● TASK BRIEF: Among the lines of the listing below, count those with the string "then". Give the number and no commentary.

● RECORDS SHOWN:
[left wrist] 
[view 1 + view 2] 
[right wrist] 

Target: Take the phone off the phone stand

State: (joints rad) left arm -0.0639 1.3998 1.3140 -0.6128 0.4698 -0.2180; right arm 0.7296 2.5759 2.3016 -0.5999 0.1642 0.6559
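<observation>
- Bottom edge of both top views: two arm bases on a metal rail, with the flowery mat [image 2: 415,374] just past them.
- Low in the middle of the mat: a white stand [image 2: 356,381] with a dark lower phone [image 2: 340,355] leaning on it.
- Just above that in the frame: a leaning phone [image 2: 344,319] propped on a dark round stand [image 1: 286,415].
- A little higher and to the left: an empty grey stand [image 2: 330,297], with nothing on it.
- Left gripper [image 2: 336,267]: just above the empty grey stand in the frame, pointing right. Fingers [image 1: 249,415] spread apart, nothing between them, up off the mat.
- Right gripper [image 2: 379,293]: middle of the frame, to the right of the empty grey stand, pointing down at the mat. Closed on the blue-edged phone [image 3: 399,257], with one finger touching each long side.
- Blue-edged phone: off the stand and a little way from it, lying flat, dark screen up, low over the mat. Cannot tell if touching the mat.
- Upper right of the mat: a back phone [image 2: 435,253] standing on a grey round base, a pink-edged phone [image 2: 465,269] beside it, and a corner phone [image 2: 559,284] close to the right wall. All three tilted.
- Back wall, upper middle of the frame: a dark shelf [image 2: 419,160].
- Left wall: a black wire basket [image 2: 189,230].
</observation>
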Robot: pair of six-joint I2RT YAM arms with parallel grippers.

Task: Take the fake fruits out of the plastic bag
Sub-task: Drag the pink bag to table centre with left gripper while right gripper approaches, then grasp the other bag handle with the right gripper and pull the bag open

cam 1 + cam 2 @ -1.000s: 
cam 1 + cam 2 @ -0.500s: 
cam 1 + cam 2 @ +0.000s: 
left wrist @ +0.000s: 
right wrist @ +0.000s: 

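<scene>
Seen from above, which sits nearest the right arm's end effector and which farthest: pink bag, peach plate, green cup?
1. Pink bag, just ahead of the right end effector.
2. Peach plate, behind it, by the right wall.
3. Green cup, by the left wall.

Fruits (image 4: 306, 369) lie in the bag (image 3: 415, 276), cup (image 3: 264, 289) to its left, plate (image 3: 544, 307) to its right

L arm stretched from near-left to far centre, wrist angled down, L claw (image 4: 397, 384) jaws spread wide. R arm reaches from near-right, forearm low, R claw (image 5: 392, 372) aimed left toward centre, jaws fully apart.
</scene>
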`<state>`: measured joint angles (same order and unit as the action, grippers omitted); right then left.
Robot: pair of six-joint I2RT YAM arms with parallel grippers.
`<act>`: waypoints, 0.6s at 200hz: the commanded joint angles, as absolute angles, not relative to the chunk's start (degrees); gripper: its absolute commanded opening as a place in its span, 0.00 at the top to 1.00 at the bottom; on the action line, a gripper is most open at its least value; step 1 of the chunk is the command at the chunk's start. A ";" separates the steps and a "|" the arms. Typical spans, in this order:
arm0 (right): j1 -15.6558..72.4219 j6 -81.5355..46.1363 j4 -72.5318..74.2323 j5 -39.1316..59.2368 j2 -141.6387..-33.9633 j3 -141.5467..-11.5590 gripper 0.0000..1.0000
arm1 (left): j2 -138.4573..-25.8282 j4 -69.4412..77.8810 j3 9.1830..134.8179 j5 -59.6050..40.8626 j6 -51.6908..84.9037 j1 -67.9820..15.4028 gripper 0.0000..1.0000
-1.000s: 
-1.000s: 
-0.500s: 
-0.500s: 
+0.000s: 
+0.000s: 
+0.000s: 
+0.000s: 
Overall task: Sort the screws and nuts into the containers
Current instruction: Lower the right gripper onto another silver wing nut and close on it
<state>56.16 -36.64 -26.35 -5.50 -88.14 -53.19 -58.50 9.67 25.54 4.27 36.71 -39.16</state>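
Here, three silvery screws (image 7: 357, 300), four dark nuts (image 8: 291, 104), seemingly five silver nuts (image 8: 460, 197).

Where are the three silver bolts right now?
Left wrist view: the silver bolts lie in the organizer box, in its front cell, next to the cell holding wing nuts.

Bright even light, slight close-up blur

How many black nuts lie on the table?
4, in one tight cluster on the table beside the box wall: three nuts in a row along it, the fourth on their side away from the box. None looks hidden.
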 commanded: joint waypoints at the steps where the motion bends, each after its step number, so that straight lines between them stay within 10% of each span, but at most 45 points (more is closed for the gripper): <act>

● EXPECTED ANSWER: 2